State Key Laboratory of Bioelectronics, School of Biological Sciences and Medical Engineering, Southeast University, Nanjing, Jiangsu, China.
Research Center for Learning Sciences, Southeast University, Nanjing, Jiangsu, China.
Bioinformatics. 2017 Jul 15;33(14):2131-2139. doi: 10.1093/bioinformatics/btx129.
Circular RNAs (circRNAs) are a class of non-coding RNAs that are widely expressed in various cell lines and tissues of many organisms. Although the exact function of many circRNAs is largely unknown, the cell type-and tissue-specific circRNA expression has implicated their crucial functions in many biological processes. Hence, the quantification of circRNA expression from high-throughput RNA-seq data is becoming important to ascertain. Although many model-based methods have been developed to quantify linear RNA expression from RNA-seq data, these methods are not applicable to circRNA quantification.
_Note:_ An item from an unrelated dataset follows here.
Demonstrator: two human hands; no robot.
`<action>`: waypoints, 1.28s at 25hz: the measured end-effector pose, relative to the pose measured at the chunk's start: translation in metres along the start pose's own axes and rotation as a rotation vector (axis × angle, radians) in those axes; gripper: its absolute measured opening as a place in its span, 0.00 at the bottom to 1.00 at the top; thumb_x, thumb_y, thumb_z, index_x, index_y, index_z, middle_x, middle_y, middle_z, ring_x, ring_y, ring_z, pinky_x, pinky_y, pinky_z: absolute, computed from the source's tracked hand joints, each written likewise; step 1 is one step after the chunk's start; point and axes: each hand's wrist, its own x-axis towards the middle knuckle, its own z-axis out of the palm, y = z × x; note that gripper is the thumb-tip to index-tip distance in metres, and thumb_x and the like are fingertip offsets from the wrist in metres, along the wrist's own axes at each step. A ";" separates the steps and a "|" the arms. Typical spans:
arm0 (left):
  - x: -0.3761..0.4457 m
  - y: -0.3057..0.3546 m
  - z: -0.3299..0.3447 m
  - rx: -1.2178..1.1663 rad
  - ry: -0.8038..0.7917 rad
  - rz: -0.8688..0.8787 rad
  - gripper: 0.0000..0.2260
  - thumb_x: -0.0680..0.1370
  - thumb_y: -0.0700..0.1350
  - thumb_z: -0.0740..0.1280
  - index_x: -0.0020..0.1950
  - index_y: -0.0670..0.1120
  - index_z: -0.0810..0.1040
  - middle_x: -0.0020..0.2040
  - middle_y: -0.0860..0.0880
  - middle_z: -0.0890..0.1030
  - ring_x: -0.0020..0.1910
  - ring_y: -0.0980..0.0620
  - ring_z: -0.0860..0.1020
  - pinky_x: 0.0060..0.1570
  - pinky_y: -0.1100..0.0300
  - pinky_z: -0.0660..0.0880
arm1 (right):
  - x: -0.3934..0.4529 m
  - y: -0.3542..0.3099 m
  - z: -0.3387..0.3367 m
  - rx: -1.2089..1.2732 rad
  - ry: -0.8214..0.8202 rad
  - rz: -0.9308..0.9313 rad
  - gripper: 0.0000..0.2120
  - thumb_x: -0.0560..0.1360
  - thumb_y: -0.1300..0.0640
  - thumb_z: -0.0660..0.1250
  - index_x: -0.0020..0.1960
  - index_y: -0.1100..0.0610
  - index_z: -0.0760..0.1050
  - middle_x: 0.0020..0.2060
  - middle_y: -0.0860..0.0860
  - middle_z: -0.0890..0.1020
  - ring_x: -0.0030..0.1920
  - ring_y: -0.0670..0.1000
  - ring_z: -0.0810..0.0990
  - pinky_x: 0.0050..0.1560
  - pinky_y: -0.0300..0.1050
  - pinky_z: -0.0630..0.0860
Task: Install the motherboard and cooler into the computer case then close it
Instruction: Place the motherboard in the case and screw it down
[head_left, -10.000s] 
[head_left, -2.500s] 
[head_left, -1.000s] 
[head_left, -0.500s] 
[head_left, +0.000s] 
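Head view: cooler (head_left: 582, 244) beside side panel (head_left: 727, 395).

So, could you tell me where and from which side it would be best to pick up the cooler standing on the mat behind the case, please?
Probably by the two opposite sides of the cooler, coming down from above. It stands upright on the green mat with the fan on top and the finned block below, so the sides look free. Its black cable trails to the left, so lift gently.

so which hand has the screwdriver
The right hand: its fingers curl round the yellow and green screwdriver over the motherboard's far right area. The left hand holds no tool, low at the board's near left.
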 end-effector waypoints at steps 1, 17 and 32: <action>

Here, we proposed a novel strategy that transforms circular transcripts to pseudo-linear transcripts and estimates the expression values of both circular and linear transcripts using an existing model-based algorithm, Sailfish. The new strategy can accurately estimate transcript expression of both linear and circular transcripts from RNA-seq data. Several factors, such as gene length, amount of expression and the ratio of circular to linear transcripts, had impacts on quantification performance of circular transcripts. In comparison to count-based tools, the new computational framework had superior performance in estimating the amount of circRNA expression from both simulated and real ribosomal RNA-depleted (rRNA-depleted) RNA-seq datasets. On the other hand, the consideration of circular transcripts in expression quantification from rRNA-depleted RNA-seq data showed substantial increased accuracy of linear transcript expression. Our proposed strategy was implemented in a program named Sailfish-cir.
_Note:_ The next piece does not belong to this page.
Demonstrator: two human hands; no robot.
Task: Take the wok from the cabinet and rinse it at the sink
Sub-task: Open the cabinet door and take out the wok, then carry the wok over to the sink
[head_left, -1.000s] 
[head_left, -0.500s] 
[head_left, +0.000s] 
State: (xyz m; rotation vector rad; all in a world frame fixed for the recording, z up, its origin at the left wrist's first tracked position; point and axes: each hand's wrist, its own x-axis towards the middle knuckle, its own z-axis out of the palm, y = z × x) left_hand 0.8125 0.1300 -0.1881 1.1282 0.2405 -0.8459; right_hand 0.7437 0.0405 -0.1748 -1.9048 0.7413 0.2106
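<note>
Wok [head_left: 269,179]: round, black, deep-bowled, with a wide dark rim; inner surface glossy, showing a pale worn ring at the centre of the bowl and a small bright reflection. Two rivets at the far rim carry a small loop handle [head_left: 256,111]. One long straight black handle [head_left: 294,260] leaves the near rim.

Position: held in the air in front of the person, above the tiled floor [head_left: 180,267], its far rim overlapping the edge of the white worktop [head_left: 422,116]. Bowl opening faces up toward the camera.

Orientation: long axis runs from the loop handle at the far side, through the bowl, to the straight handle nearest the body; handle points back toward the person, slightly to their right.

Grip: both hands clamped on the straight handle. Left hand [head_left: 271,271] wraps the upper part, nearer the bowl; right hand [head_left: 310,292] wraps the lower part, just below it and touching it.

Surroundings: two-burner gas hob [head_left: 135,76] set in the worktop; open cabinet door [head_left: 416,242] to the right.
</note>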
Sailfish-cir is freely available at https://github.com/zerodel/Sailfish-cir .
tongz@medicine.nevada.edu or wanjun.gu@gmail.com.
Supplementary data are available at Bioinformatics online.
环状 RNA(circRNAs)是一类广泛存在于多种生物的各种细胞系和组织中的非编码 RNA。虽然许多 circRNA 的确切功能还知之甚少,但细胞类型和组织特异性的 circRNA 表达表明它们在许多生物过程中具有关键作用。因此,从高通量 RNA-seq 数据中定量 circRNA 表达变得越来越重要。虽然已经开发了许多基于模型的方法来从 RNA-seq 数据中定量线性 RNA 表达,但这些方法不适用于 circRNA 定量。
在这里,我们提出了一种新策略,该策略将环状转录物转化为伪线性转录物,并使用现有的基于模型的算法 Sailfish 估计环状和线性转录物的表达值。该新策略可以从 RNA-seq 数据中准确估计线性和环状转录物的表达。基因长度、表达量和环状与线性转录物的比例等几个因素对环状转录物定量性能有影响。与基于计数的工具相比,该新的计算框架在估计模拟和真实核糖体 RNA 耗尽(rRNA 耗尽)RNA-seq 数据集的 circRNA 表达量方面具有更好的性能。另一方面,在 rRNA 耗尽 RNA-seq 数据中考虑环状转录物进行表达定量,可显著提高线性转录物表达的准确性。我们提出的策略在名为 Sailfish-cir 的程序中实现。
Sailfish-cir 可在 https://github.com/zerodel/Sailfish-cir 上免费获得。
tongz@medicine.nevada.edu 或 wanjun.gu@gmail.com。
补充数据可在生物信息学在线获得。